In FIGS. 1-3 of the drawings, there is shown a semi-trailer 12 having a peripheral wall defining a generally closed inner chamber (closed except for several required openings therein) and formed by a reinforced flooring 14, two opposite elongated lateral side walls 16, 18, a ceiling 20, and front and rear end walls 22, 24. A rear wheel and axle assembly 26 (e.g. two axles and four pairs of wheels) support the rear of the trailer 12 spacedly over ground, while a frontward tiltable support leg 28 supports the front portion of the trailer 12 spacedly over ground. A frontmost coupling unit 30 frontwardly depending from the flooring 14 is for releasable attachment to the fifth wheel of a pulling truck (not shown).
Three separate compartment rooms 32, 34, 36, are formed inside the trailer 12. Rear compartment room 32 houses the power generating motor member or generator 44 which includes a motor 38, a flywheel 40, and a drive 42 interconnecting the flywheel and the motor of the generator 44. A fuel tank (not shown) is provided to feed fuel to motor engine 38 via fuel lines (not shown); preferably, the fuel tank will be located inside front compartment 36 and supported directly by flooring 14. A muffler, schematically indicated at 45, is further provided inside rear compartment 32, and is linked to generator 44 in a known fashion.
Intermediate compartment room 34 houses a plenum fan assembly 46, 48 comprising a pair of back to back air fan portions 46, 48 which are integrally linked so as to form an integrally rotating fan assembly. The housing of fan assembly 46, 48, is transversely anchored to upright partition walls 50, 52, by transverse support struts 49, so that fan 46, 48 hangs freely spacedly over flooring 14. Fan assembly 46, 48 is a so-called plenum fan, which has the particularity of sucking gases axially and expelling these gases radially, as suggested in FIG. 4. To prevent undesirable turbulence from occurring inside fan assembly 46, 48 as a result of the two axially opposite air flows entering fan assembly 46, 48, a diametrally extending fan plate 53 separates and integrally links fan portions 46 and 48. As seen in FIGS. 2, 3 and 4, the rearmost fan 46 has blades which are axially shorter than the frontmost fan 48. Thus, as fan assembly 46, 48 rotates, a greater air flow is created through frontmost air fan 48 relative to rearmost air fan 46, to address the relative cooling requirements in front and rear compartments 36, 32. Air fan assembly 46, 48 is preferably driven by the generator motor 38 via an endless belt. In any event, a single fan drive is required to rotate the integral fan assembly 46, 48.
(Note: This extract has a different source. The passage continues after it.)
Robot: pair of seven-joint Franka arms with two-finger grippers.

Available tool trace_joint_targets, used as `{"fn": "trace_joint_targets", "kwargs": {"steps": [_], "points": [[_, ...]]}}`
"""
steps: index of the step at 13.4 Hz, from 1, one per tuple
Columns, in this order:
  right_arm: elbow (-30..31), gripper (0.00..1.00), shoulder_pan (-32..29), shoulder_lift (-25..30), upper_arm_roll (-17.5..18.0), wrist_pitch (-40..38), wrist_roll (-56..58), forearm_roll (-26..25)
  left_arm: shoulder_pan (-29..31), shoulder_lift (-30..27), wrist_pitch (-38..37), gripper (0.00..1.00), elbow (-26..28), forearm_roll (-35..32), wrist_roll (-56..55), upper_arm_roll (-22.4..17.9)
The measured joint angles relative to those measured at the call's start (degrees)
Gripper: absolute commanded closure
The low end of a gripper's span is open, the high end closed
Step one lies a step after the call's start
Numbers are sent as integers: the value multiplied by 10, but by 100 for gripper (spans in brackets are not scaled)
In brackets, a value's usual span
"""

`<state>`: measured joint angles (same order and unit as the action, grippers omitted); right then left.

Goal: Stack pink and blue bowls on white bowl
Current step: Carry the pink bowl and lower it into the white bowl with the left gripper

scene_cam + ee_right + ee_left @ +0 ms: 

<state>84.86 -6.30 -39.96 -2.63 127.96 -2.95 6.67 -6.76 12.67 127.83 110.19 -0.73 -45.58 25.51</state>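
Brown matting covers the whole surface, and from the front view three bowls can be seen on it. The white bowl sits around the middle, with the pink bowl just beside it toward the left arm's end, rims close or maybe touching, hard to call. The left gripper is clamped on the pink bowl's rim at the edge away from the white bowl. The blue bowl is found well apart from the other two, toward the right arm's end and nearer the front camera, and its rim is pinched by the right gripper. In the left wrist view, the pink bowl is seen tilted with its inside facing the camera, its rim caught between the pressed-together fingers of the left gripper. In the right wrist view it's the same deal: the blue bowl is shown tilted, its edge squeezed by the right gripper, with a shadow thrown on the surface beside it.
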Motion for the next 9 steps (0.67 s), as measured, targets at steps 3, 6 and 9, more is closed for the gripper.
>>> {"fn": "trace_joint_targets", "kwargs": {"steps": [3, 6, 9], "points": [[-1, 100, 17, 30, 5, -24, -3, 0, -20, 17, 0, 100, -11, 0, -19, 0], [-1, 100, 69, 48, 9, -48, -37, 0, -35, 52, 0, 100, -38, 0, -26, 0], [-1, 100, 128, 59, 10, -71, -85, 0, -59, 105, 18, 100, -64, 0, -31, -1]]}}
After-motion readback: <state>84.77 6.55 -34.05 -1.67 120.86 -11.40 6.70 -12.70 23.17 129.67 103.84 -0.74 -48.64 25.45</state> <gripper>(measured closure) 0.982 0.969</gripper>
A first partition wall 50 separates rear and intermediate rooms 32, 34, and a second partition wall 52 separates intermediate and front rooms 34, 36. Walls 16-24 and 52-54 should be acoustically insulated with a layer of suitable insulating material, e.g. urethane. Air passages or channels 54, 56, are made through partitions walls 50, 52, and open into air fans 46, 48, respectively. A small rear air intake window 58 is formed inside rear room 32 at the rear portion of lateral side wall 16. in register with the flywheel 40, and a pair of opposite larger air intake windows 60, 62, are formed inside front room 36, at the front portion of lateral side walls 16 and 18. A first acoustic louver assembly 64 is mounted into rear window 58, and a pair of second acoustic louver assemblies 66, 66 are mounted into front windows 60, 62, as known in the art. to reduce the sound emissions outside of container or trailer 12.
An air outlet port 70 is made inside intermediate room 34 through ceiling 20 in register with the air fans 46, 48. The combustion gases generated by the generator motor 38 inside rear compartment 32, escape to the outside of the trailer through muffler 45 and an exhaust pipe (not shown) transversely through the trailer peripheral wall.
A pair of radiators panels 72, 74, and 76, 78, are applied against the inner face of each of the two opposite louver assemblies 66, 66, mounted into front air intake windows 60, 62, respectively, and operatively coupled by refrigerating fluid pipes (not shown) to the motor 38, as known in the art. Preferably, a foam strip is applied along the louver assembly peripheral frame 67 of louver assemblies 66, to be taken in sandwich between the adjacent radiator 72, 76, respectively.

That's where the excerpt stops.